I've got a simulation that simply takes an address as an input and 64 clock cycles later it simply outputs it on another port. For some reason, when I register the output data, it is not delayed by a clock cycle (see waveform). Is this some crazy part of the standard or did I find a bug in the delta step of my simulator?
Testbench:
library ieee;
use ieee.std_logic_1164.all;
use ieee.numeric_std.all;
entity bug_report_tb is
end bug_report_tb;
architecture TB of bug_report_tb is
-- MIG UI signal declarations
signal app_addr : std_logic_vector(29 downto 0);
signal app_en : std_logic;
signal app_rdy : std_logic;
signal app_rd_data : std_logic_vector(29 downto 0);
signal app_rd_data_r : std_logic_vector(app_rd_data'RANGE);
signal ui_rst : std_logic;
signal ui_clk : std_logic;
begin
process(ui_rst,ui_clk)
begin
if ui_rst = '1' then
app_en <= '0';
app_addr <= (others => '0');
elsif rising_edge(ui_clk) then
app_en <= '0';
if app_rdy = '1' then
app_en <= '1';
if app_en = '1' then
app_addr <= std_logic_vector(unsigned(app_addr)+1);
end if;
end if;
end if;
end process;
process(ui_clk)
begin
if rising_edge(ui_clk) then
app_rd_data_r <= app_rd_data;
end if;
end process;
--*********************************************************
module : entity work.bug_report_mod
port map
(
ui_clk => ui_clk,
ui_rst => ui_rst,
app_rd_data => app_rd_data,
app_rdy => app_rdy,
app_en => app_en,
app_addr => app_addr
);
end TB;
Module:
library ieee;
use ieee.std_logic_1164.all;
use ieee.numeric_std.all;
entity bug_report_mod is
port
(
ui_clk : out std_logic;
ui_rst : out std_logic;
app_rd_data : out std_logic_vector(29 downto 0);
app_rdy : out std_logic;
app_en : in std_logic;
app_addr : in std_logic_vector(29 downto 0)
);
end bug_report_mod;
architecture behavioral of bug_report_mod is
signal clk : std_logic;
signal reset : std_logic := '1';
signal app_en_sr : std_logic_vector(63 downto 0) := (others => '0');
signal dly_counter : unsigned(6 downto 0);
signal rdy_counter : unsigned(6 downto 0);
signal app_rdy_int : std_logic;
type int_array is array(natural range <>) of integer;
signal addr_array : int_array(63 downto 0);
begin
process
begin
clk <= '1'; wait for 2.5 ns;
clk <= '0'; wait for 2.5 ns;
end process;
ui_clk <= clk;
ui_rst <= reset;
app_rdy <= app_rdy_int;
process
begin
wait for 50 ns;
wait until clk'event and clk = '1';
reset <= '0';
wait for 2 ms;
end process;
process(clk)
begin
if rising_edge(clk) then
if app_en_sr(63) = '1' then
app_rd_data <= std_logic_vector(to_unsigned(addr_array(63),app_rd_data'LENGTH));
end if;
end if;
end process;
process(clk,reset)
begin
if reset = '1' then
app_rdy_int <= '0';
rdy_counter <= (others => '0');
dly_counter <= (others => '0');
elsif rising_edge(clk) then
app_en_sr <= app_en_sr(62 downto 0) & (app_en and app_rdy_int);
addr_array <= addr_array(62 downto 0) & (to_integer(unsigned(app_addr))*4);
rdy_counter <= ('0' & rdy_counter(5 downto 0)) + 1;
app_rdy_int <= not rdy_counter(6) and dly_counter(3);
if dly_counter(3) = '0' then
dly_counter <= dly_counter + 1;
end if;
end if;
end process;
end behavioral;
Best Answer
You have done a very strange thing: The DUT is generating its own clock!

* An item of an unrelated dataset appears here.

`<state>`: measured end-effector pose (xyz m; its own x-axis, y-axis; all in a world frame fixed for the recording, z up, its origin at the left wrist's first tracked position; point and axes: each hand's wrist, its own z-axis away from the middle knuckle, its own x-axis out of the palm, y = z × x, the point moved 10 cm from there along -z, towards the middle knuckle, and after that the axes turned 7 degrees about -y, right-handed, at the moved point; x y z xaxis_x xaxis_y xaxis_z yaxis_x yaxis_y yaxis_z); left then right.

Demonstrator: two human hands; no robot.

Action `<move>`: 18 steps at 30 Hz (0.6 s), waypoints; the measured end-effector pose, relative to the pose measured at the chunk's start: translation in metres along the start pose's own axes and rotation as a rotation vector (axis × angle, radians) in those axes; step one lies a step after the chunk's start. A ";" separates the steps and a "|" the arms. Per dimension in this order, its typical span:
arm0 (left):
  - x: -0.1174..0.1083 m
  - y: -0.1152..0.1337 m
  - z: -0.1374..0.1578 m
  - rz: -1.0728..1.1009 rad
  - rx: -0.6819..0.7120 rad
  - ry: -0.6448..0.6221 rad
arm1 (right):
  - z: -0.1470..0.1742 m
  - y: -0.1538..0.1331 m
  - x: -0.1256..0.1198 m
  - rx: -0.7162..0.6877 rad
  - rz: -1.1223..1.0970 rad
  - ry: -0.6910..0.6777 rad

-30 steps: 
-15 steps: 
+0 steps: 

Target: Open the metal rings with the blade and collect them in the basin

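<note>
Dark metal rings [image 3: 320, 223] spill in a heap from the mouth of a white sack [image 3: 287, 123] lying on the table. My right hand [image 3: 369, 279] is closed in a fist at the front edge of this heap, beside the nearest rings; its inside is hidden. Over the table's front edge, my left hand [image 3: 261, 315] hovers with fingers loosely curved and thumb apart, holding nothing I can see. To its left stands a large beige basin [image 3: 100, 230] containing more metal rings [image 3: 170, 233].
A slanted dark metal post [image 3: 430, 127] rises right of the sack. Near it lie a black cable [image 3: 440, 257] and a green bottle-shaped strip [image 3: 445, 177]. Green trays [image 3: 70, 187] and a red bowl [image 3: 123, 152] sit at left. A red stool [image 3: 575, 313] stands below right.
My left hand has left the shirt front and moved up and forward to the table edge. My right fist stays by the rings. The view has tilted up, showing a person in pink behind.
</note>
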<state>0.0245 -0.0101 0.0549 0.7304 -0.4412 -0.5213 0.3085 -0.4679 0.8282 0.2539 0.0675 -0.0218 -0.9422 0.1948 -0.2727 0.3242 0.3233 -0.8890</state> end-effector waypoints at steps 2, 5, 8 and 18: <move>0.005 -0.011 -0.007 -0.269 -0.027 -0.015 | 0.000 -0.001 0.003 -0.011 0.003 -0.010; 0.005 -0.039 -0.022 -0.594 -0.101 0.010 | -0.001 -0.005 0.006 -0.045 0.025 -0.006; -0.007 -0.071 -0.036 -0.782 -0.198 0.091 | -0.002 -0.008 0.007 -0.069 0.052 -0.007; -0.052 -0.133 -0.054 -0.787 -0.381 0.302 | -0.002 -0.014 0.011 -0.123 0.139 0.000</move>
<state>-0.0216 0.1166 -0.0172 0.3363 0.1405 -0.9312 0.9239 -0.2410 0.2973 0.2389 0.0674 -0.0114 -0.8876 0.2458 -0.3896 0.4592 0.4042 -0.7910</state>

This means that when both the clock and the data propagate out to the testbench, the data will have already changed before the clock edge is processed, effectively creating the "zero delay" effect you're seeing.

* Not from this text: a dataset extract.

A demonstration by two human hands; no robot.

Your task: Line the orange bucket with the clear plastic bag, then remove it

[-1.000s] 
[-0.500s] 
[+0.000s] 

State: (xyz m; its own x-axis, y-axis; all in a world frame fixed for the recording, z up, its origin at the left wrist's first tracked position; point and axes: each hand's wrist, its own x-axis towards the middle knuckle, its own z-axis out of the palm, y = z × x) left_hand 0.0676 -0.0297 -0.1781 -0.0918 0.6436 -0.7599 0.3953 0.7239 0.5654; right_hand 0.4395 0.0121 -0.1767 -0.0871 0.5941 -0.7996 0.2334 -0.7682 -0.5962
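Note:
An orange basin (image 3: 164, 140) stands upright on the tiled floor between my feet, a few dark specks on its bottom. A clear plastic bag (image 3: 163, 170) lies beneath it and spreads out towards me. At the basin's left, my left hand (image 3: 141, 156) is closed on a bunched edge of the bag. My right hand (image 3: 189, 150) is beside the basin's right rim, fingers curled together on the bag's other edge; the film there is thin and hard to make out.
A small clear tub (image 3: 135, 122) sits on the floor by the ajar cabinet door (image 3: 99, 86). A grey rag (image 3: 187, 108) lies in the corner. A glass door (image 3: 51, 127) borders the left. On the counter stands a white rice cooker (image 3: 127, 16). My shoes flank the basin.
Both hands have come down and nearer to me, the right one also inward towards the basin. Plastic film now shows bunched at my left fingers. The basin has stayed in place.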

While it's true that real hardware wouldn't behave this way, it doesn't at all surprise me that most if not all simulators would do exactly the same thing with this code.
Try generating the clock (and the reset) in the testbench (the usual scenario) and I think you'll see the expected behavior.
The alternative would be to add a nominal delay to the assignment of the output data bus inside the module
in order to correctly model this interface.